Die Agent stammelte eine Entschuldigung, ging weiter und als ich ihm nachsah, bekam ich gerade noch mit, wie er gegen eine Wand stieß, in dem Versuch, um die Ecke zu biegen. Grinsend schüttelte ich den Kopf, trat zu meinem Schreitisch, stellte die beiden Becher ab und ließ meinen Rucksack auf den Boden fallen. „Ich bin beeindruckt, Tony", sagte Ziva und verfolgte, wie ich meine Jacke auszog und über den Stuhl hängte. „Nachdem du die letzten paar Mal zu spät erschienen bist, hätte ich nie damit gerechnet, dass du heute pünktlich zur Arbeit kommen würdest. Hat dich deine Freundin rausgeschmissen?" Ich wollte gerade nach Jethros Kaffee greifen, hielt aber in der Bewegung inne. Obwohl ich die letzten Wochen kein einziges Mal etwas von einer Frau erzählt hatte, schien sie davon auszugehen, dass ich wieder liiert war. Ein weiterer Beweis dafür, dass Gibbs und ich unsere Rollen mehr als überzeugend spielten, aber trotzdem entschied ich mich kurzer Hand, sie nicht in ihrem falschen Glauben zu lassen. „Ich bin zurzeit Single, Ziva", erwiderte ich und grinste, als sie überrascht ihre Augenbrauen hob. „Falls du es vergessen hast, meine letzte Freundin hat sich als verrückte Waffenschmugglerin entpuppt, die versucht hat, mich umzubringen. Ich habe mir gedacht, ich suche mir meine nächste Partnerin ein wenig sorgfältiger aus." Die Worte kamen sehr schwer über meine Lippen, da sie nicht einmal annähernd der Wahrheit entsprachen. Aber ich würde ihr sicher nicht auf die Nase binden, dass ich überhaupt kein Interesse mehr an Frauen hatte, sondern mich zu Männern hingezogen fühlte – im Speziellen zu einem Mann.

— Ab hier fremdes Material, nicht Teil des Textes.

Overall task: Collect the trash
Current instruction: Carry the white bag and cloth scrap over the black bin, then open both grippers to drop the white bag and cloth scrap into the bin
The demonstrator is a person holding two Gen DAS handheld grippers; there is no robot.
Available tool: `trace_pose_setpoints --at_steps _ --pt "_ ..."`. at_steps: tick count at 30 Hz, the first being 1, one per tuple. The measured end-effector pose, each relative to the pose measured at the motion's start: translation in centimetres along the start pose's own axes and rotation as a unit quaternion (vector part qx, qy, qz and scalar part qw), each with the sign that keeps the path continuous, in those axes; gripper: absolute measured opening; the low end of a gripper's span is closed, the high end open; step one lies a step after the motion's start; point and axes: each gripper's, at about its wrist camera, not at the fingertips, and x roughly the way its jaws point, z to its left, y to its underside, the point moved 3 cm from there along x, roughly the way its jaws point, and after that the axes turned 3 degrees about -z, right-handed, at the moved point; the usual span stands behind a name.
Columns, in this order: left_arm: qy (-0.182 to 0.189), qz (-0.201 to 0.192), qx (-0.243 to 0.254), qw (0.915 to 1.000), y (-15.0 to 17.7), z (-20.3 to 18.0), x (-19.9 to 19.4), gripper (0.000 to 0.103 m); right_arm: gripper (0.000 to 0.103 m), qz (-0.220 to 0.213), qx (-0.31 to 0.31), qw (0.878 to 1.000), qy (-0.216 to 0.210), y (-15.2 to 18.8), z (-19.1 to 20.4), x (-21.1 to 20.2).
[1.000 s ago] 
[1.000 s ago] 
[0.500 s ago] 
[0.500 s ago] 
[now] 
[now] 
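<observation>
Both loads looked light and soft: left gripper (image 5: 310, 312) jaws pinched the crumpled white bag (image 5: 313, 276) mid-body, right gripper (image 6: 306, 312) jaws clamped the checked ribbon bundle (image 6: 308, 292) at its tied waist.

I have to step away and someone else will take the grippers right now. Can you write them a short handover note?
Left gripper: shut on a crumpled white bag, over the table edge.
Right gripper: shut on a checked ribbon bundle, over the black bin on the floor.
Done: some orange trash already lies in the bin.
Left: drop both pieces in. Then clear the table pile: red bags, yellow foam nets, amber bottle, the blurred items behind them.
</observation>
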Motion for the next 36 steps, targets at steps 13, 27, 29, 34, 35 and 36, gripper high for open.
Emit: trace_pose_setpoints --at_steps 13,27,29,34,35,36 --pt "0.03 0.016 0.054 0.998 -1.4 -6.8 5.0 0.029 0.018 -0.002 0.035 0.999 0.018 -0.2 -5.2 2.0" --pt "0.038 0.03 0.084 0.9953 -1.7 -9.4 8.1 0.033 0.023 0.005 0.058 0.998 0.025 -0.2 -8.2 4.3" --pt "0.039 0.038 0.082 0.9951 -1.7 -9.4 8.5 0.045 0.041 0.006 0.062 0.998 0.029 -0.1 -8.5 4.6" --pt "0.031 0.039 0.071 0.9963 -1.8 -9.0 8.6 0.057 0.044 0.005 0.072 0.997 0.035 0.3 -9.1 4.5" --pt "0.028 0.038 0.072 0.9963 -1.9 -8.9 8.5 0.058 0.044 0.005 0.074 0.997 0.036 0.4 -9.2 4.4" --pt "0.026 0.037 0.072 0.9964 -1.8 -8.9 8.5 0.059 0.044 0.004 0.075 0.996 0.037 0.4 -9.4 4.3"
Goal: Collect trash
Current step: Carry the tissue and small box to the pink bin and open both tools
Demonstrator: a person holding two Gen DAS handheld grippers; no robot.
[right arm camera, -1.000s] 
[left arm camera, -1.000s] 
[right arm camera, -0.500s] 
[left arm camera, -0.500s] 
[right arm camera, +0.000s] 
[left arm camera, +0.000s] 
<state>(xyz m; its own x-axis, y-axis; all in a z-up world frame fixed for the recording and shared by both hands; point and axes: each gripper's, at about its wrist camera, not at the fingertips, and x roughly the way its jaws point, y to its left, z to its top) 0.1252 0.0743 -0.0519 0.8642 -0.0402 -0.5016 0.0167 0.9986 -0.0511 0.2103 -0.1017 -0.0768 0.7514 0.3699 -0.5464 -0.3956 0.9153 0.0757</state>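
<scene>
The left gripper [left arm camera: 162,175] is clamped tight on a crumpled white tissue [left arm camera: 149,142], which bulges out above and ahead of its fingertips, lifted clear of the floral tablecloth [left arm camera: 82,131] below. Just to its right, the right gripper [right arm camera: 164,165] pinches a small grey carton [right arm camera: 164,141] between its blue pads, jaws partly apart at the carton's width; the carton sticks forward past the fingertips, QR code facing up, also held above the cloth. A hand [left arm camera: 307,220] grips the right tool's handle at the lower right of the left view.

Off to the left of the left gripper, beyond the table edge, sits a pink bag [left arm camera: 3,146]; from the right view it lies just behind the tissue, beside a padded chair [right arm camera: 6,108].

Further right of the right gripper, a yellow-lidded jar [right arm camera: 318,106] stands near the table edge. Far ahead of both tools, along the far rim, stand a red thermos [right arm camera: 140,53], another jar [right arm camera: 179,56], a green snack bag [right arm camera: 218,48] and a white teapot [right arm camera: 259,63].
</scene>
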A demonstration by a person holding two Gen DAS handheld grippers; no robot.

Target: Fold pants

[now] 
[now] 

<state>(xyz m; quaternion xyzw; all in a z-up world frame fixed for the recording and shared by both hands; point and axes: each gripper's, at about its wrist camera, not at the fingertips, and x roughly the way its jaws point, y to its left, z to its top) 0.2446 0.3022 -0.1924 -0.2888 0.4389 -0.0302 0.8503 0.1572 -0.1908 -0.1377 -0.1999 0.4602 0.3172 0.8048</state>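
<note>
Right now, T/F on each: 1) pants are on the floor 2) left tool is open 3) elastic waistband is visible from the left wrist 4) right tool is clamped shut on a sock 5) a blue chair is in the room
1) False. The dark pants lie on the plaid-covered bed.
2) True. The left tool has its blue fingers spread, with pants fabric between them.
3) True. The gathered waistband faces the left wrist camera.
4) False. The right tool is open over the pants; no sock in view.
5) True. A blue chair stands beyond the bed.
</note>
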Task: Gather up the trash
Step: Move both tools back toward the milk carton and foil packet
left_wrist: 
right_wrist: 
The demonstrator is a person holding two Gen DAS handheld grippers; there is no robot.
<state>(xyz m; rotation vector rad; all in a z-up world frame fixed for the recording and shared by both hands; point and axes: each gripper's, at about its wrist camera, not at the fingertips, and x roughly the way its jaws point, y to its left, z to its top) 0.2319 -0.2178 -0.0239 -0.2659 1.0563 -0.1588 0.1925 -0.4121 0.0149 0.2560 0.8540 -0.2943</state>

Ich schnappte mir den Kaffeebecher und blickte zu Gibbs, der konzentriert in einer Akte las, wobei er seinen Kopf so weit wie möglich weg hielt, um die Buchstaben scharf zu sehen. Ich lächelte leicht und eine Welle der Zärtlichkeit überschwemmte mich, obwohl er auf mich den Eindruck machte, wütend zu sein. Seine Stirn war gerunzelt und er hatte seinen Mund ärgerlich verzogen. Ich wusste nur zu genau woran es lag und das war auch der Grund, weshalb ich mich heute Morgen entschieden hatte, in dem Einkaufszentrum einen Zwischenstopp einzulegen. Der Lieblingscoffeeshop meines Bosses war für eine Woche geschlossen, da die Inhaber der Ansicht waren, renovieren zu müssen. Und da ich wusste, wie sich Koffeinentzug auf seine Laune auswirkte, wollte ich seiner schlechten Stimmung vorbeugen. Sicher, er hätte sich beim Automaten im Foyer Kaffee kaufen können, nur schmeckte dieser mehr nach Wasser, wie ich aus Erfahrung wusste. Außerdem hegte ich die Hoffnung, dass er mir verzeihen würde, dass ich die letzten beiden Tage zu spät erschienen war, wobei es nie meine Schuld gewesen war. Ich hatte versucht ihm zu erklären, dass der Morgenverkehr mörderisch gewesen war. Jethro hatte jedoch nur gemeint, ich solle rechtzeitig losfahren und hatte mir 10 Minuten später einen großen Stapel Akten auf den Tisch geknallt, den ich immer noch nicht vollständig abgearbeitet hatte. Da hatte ich mir wirklich zum ersten Mal gewünscht, er würde mich bevorzugen, aber als er eine Viertel Stunde später McGee zusammengestaucht hatte, der zu lange gebraucht hatte, um ihm einen anständigen Kaffee zu besorgen, war ich wieder versöhnt gewesen. Vor allem als der Kopf meines jungen Kollegen gleich darauf ebenfalls hinter einem Stapel Akten verschwunden war, der noch größer als meiner gewesen war… Nur hätte ich mich nicht zu einem hämischen Grinsen hinreißen lassen sollen, was mir einen mörderischen Blick und noch mehr Akten eingebracht hatte. Ziva hatte mir schließlich von der Renovierung erzählt und da ich einen weiteren Tag Schreibtischarbeit nicht überleben würde, hatte ich extra einen kleinen Umweg über das Einkaufszentrum genommen, wo es diesen kleinen Shop gab, der äußerst köstlichen Kaffee produzierte.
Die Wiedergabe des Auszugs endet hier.